▸ What you should do: Please copy each line of the records below that includes the word "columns".
########################################
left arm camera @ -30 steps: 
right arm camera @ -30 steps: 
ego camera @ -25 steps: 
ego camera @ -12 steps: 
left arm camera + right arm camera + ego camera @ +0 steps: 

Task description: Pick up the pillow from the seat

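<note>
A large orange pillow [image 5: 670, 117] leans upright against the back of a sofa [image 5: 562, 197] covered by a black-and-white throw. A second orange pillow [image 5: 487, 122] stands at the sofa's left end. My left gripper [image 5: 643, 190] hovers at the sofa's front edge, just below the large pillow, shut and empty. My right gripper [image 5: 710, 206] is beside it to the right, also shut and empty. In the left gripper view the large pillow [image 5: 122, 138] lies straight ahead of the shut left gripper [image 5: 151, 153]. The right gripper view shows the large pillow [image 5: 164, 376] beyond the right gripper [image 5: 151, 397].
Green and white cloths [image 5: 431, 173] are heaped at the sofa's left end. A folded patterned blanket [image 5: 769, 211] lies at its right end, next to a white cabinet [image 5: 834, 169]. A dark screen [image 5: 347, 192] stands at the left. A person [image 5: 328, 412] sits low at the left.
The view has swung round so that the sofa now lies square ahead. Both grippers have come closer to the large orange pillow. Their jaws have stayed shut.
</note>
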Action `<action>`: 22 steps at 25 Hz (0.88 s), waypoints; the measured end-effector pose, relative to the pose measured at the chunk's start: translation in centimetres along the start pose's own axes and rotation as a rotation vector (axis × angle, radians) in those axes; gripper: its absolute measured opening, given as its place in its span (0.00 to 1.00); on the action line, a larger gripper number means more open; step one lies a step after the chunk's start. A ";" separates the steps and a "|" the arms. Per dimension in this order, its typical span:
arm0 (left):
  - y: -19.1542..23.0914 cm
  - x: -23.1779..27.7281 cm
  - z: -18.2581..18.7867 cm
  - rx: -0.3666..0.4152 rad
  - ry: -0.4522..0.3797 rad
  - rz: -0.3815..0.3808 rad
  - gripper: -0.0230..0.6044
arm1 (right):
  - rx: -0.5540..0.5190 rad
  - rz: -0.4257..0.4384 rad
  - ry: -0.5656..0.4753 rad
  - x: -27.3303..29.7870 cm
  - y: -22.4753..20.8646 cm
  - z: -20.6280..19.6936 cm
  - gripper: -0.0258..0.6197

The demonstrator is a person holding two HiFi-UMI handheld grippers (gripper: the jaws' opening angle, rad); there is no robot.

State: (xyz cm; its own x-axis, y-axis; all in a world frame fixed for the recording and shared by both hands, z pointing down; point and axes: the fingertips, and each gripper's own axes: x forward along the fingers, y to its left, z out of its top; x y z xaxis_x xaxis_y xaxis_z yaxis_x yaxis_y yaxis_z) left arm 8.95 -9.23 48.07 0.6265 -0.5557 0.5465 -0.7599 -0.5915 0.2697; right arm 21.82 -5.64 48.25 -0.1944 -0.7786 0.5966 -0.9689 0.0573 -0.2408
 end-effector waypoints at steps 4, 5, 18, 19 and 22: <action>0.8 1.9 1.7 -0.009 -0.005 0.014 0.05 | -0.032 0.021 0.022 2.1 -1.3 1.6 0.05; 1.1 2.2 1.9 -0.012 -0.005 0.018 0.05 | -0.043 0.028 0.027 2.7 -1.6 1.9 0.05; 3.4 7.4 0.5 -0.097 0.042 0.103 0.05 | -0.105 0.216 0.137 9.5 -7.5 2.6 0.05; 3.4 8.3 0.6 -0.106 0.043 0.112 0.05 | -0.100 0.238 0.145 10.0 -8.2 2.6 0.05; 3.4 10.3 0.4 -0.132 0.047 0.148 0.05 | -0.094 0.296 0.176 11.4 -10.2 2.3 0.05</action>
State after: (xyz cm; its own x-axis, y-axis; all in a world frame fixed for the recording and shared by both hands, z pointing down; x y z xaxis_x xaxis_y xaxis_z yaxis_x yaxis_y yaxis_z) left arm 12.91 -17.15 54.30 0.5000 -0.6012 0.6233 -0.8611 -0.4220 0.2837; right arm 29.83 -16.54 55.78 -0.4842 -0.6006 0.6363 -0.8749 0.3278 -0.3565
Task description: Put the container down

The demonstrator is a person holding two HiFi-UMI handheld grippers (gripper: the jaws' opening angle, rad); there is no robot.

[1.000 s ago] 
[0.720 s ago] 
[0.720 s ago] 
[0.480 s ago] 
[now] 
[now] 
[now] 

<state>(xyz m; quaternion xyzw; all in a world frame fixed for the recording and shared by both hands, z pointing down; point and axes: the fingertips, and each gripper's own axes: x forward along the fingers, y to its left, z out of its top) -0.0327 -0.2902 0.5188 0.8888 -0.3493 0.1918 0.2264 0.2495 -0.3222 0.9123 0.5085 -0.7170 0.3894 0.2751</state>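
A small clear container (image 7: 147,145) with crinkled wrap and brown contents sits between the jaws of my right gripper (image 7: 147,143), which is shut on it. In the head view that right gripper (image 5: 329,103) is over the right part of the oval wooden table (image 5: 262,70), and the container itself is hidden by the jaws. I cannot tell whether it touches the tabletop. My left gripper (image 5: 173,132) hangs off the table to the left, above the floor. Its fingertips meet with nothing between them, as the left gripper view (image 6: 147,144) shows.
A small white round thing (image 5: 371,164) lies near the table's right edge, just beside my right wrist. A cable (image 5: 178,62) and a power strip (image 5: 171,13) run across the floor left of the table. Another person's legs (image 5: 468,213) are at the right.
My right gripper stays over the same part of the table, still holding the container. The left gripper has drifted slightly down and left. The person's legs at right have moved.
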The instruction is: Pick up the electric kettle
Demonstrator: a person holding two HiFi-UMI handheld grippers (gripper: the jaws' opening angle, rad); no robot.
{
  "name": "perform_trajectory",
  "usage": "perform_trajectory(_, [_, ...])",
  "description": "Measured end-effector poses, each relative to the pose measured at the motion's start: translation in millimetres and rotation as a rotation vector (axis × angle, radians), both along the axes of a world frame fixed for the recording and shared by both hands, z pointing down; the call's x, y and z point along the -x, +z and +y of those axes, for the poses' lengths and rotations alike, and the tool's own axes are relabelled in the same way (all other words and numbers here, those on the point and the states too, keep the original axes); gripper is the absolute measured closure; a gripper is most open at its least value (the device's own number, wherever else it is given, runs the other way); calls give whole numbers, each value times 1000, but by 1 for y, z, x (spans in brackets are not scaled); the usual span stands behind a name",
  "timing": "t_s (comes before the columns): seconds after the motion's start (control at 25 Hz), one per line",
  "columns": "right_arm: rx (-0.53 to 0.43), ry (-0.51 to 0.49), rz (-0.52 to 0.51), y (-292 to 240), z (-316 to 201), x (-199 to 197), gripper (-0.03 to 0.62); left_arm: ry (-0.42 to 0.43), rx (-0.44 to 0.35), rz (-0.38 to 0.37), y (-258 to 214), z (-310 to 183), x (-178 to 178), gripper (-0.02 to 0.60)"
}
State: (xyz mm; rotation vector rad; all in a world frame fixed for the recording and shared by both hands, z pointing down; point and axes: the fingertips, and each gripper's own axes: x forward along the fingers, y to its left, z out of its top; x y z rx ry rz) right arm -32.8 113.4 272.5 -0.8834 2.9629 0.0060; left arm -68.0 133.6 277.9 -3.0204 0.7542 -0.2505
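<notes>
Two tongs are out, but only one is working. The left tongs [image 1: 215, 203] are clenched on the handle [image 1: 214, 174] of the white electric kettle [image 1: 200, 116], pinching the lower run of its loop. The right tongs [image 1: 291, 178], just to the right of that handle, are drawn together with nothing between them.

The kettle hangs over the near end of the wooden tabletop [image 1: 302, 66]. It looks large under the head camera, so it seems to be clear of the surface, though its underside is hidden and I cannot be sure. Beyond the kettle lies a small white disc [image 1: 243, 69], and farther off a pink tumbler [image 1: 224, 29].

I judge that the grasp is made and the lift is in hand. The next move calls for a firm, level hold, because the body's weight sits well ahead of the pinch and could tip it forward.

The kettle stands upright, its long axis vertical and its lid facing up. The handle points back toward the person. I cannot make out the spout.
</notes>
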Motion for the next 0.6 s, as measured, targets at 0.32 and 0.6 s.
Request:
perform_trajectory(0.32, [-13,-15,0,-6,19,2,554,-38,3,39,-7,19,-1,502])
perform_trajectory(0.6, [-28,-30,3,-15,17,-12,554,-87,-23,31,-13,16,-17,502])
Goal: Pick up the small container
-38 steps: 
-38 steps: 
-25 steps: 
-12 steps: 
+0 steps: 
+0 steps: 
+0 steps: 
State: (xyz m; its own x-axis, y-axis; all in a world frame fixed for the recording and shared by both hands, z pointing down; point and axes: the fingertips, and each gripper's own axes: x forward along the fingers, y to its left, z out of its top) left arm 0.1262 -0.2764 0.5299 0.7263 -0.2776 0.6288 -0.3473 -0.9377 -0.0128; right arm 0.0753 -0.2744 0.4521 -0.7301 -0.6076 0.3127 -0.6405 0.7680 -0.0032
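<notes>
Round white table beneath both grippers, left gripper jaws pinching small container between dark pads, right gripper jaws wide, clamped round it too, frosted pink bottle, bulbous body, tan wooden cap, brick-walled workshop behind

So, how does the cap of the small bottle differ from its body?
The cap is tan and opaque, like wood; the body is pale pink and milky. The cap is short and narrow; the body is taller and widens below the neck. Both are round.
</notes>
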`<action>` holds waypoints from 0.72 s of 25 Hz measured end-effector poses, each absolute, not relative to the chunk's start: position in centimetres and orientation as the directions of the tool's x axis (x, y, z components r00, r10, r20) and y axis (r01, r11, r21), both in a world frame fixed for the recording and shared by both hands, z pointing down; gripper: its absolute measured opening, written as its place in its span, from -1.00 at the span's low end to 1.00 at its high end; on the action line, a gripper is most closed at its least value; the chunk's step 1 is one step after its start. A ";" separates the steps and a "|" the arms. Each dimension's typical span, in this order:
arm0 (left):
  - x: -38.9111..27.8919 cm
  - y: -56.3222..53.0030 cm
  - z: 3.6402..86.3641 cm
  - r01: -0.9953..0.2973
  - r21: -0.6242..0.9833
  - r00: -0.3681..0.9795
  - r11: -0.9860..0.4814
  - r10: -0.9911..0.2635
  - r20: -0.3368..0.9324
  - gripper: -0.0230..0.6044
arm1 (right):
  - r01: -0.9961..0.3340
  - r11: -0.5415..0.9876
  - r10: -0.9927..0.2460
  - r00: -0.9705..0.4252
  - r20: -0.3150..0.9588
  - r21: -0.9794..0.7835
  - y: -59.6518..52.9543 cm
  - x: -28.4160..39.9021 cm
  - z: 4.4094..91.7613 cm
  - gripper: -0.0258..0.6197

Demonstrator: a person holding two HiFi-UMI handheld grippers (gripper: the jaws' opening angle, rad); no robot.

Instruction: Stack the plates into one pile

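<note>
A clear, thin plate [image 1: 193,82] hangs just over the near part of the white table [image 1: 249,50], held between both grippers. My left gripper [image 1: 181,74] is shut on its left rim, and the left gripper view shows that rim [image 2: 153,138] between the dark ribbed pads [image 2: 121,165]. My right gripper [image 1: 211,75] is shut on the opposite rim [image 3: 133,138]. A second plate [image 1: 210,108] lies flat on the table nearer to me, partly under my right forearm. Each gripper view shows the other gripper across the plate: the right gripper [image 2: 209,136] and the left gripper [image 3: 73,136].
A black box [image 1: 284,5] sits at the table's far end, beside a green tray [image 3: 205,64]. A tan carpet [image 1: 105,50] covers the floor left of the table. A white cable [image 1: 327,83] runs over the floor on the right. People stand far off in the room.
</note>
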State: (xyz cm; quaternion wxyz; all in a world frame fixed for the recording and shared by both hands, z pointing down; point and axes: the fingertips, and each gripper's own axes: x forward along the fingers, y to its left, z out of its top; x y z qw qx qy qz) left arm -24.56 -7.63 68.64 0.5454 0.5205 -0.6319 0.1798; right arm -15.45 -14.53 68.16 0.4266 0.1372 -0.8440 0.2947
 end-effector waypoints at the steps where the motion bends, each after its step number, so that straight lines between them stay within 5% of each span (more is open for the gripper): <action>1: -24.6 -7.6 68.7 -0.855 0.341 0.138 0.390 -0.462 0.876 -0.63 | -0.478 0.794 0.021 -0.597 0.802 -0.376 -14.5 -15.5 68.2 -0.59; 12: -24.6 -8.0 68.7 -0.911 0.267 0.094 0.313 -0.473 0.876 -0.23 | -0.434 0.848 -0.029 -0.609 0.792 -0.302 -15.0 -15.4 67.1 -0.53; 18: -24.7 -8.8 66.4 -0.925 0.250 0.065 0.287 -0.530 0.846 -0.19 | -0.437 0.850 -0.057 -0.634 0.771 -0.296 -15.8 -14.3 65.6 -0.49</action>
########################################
▸ Completed task:
  "timing": "t_s (comes before the columns): seconds after the motion's start (control at 25 Hz), one per line",
  "columns": "right_arm: rx (-0.53 to 0.43), ry (-0.51 to 0.49), rz (-0.52 to 0.51), y (-292 to 240), z (-316 to 201), x (-199 to 197), gripper (-0.03 to 0.62); left_arm: ry (-0.42 to 0.43), rx (-0.44 to 0.35), rz (-0.38 to 0.37), y (-258 to 214), z (-310 to 183), x (-178 to 178), gripper (-0.02 to 0.60)"

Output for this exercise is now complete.